1

Assume I have the function:

function name_the_paramlist(varargin)
    % Print out varargin exactly how it is called as a string

Basically what I want it to do is, calling:

name_the_paramlist({'x', x}, y, 1, 'hello', [1, 2; 3, 4])

should print to the screen the string:

'{''x'', x}, y, 1, ''hello'', [1, 2; 3, 4]}'

Any suggestion?

ETA: The reason I want something like this is to hopefully resolve this question: Matlab - how to create a subclass of dataset class keeping the dataset parameter constructor

Community
  • 1
  • 1
cinny
  • 2,292
  • 3
  • 18
  • 23
  • I don't think it's possible. Once you pass a variable like `x` or `y` to a function, it does not know about the variable name, only values. `varargin` is a cell array of input arguments, not a string. I'm curious what do you need it for? – yuk Mar 22 '12 at 06:18
  • I didn't see this comment earlier but I answered it below your answer. – cinny Mar 23 '12 at 16:04

1 Answers1

3

Well, if you type this function call in a command line or run with F9 (so it get saved in the history) you can read the history.m file and get the last command as a string.

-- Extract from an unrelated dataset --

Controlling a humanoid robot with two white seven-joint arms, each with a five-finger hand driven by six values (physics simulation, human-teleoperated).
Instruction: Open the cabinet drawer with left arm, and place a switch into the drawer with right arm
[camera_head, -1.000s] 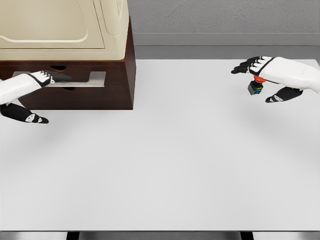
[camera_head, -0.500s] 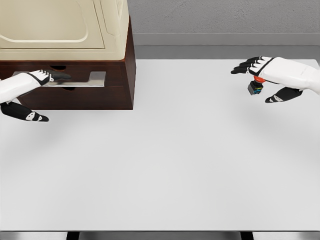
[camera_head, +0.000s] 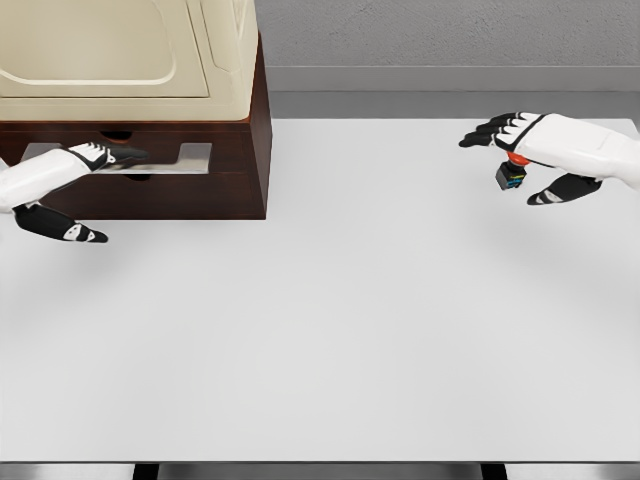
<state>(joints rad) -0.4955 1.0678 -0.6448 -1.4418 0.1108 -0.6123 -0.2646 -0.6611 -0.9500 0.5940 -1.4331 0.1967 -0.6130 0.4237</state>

fid = fopen(fullfile(prefdir,'history.m'),'rt');
while ~feof(fid)
    lastcmd = fgetl(fid);
end
fclose(fid);

Then get the argument part:

arg_str = regexp(lastcmd, '\w+\((.+)\)','tokens','once');
arg_str = strrep(arg_str{:},'''','''''');

UPDATE:

Another idea. If you call this function from another script or function (m-file) you can use DBSTACK to return the m-file name and the current line number:

SI = dbstack;
filename = SI(end).file;
lineNo = SI(end).line;

Then you can follow similar technique as in the first solution to read that line from the m-file and get argument part.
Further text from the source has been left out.